Путешествие к внутреннему я

Возвращение к истокам

Дмитрий впервые за долгие годы решился пройти по переулку, где когда-то начиналась его судьба. Узкая, местами просевшая дорожка будто вынырнула из глубин времени, когда он, босоногий и беззаботный, носился по ней наперегонки с ветром. Домишки стояли всё так же тесно, прижавшись друг к другу, словно согретые одной печью. Осыпающаяся штукатурка, скрипучие ступени, вечный запах сырости из подпола и едва уловимый аромат хозяйственного мыла — ничто не изменилось, будто время обошло это место стороной.

Остановившись у дома №7, Дмитрий почувствовал, как сердце сжалось — то ли от воспоминаний, то ли от тревоги. Подъезд встретил его полумраком и запахом свежего хлеба — или это память играла с ним? Здесь, на втором этаже, он когда-то впервые поцеловал Валю Громову — неловко, с дрожащими руками, с сердцем, готовым вырваться из груди. Тогда им было по семнадцать, и казалось, что впереди — целая жизнь, бесконечная, как сибирская магистраль, где в каждом вагоне ждут приключения и обещания.

Он поднялся по лестнице, касаясь перил, исцарапанных когда-то их карманными ножичками. Квартира 15. Новая дверь — железная, чужая. Ни ей, ни тем, кто жил за ней, не было дела до того, что здесь когда-то звенел смех, шли споры за самоваром, разыгрывались спектакли из старых занавесок. Кто-то другой теперь дышал его воздухом. И вряд ли знал, что в той угловой комнате Дмитрий когда-то поклялся стать капитаном. Или хотя бы научиться плавать без страха.

Он хотел постучать. Просто так. Попросить стакан воды, спросить, остались ли на чердаке деревянные сабли или старый чемодан с открытками. Но рука опустилась. Эта дверь больше не была его. Она вела в чужую жизнь, где ему не нашлось ни места, ни упоминания.

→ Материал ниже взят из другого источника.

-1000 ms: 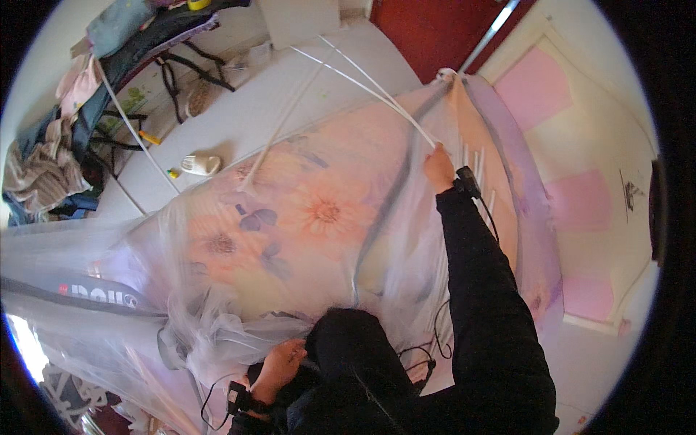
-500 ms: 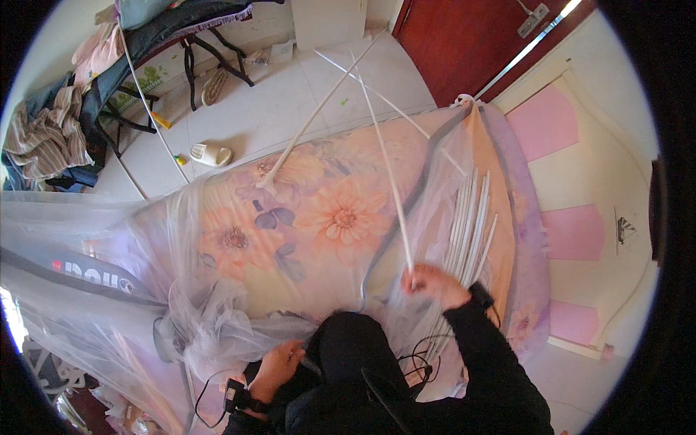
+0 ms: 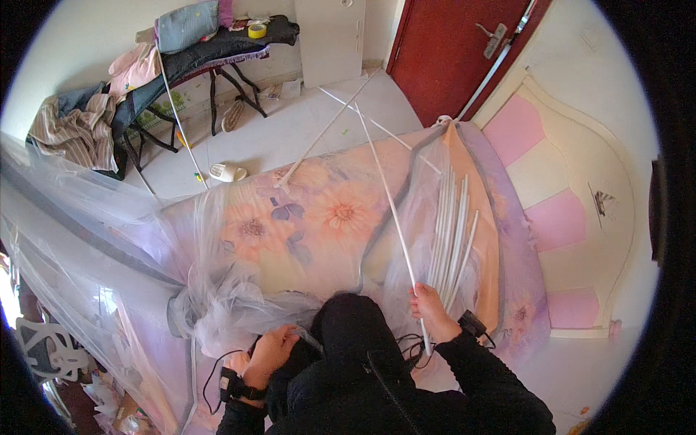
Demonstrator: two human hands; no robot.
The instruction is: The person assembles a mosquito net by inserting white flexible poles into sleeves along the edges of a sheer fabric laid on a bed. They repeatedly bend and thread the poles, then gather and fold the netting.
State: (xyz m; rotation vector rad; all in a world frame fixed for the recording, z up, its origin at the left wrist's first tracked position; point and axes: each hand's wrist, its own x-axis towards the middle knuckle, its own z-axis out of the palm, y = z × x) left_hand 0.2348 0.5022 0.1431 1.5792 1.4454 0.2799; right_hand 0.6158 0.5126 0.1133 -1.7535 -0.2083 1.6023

У выхода из подъезда на лавочке сидела девочка лет шести. В руках у неё был потрёпанный заяц, одно ухо пришито красной ниткой.

— Дяденька, вы потерялись? — спросила она, не поднимая глаз.

Дмитрий усмехнулся сквозь ком в горле:

— Возможно. А может… я как раз нашёл то, что искал.

Она кивнула, по-взрослому серьёзно:

— Здесь все что-то ищут. А потом забывают, зачем приходили.

Пошёл дождь — крупный, пахнущий мокрой землёй и дорожной пылью. Такой же, как в детстве, когда зонтов не было, и все радовались потокам воды, стекающим по лицу. Дмитрий вышел под дождь, будто под благословение неба. Воздух был густым от влаги и запахов. Он шёл медленно — мимо гастронома, где с дедом покупал пряники, мимо школы, у ворот которой впервые встал за друга, поняв, как это — болеть не за себя.

На углу стоял всё тот же киоск, только теперь расписанный яркими узорами. Изнутри пахло жареным луком. Дмитрий купил шаурму — как в юности, когда счастье было простым: тёплый лаваш, горький чеснок, и ни капли груза на душе. Он сел под старым клёном, глядя, как дождь стекает с листьев, будто сама память плачет — тихо, без упрёков.

Люди спешили мимо, укрывшись от дождя, уткнувшись в дела. Никто не узнавал, не окликал, не спрашивал. И в этом была свобода. Он мог быть чужим. И от этого — наконец собой.

Достал из кармана потрёпанную тетрадь. Пожелтевшие страницы, выцветшие чернила. На первой странице — слова, наивные и дерзкие: «Вернусь, когда пойму зачем». Когда-то он думал, что ищет славу, успех. А теперь понял — вернулся, чтобы отпустить.

Не за ответами. Не за прошлыми победами. И не для того, чтобы что-то вернуть. Он вернулся, чтобы проститься с тем, кто верил, что время можно остановить. Проститься с мальчишкой, мечтавшим вечно жить во дворе, где всегда лето, мяч и запах свежескошенного сена.

Дмитрий встал. Капли больше не казались холодными. Они смывали с него остатки тоски, страха и ностальгии. Он выбросил обёртку — не просто мусор, а знак пройденного пути. Развернулся и пошёл вперёд — не оглядываясь. С лёгкостью в шаге. С прощением в сердце. С тишиной, в которой больше не было боли.

И каждый шаг теперь был началом. Не из прошлого — к себе.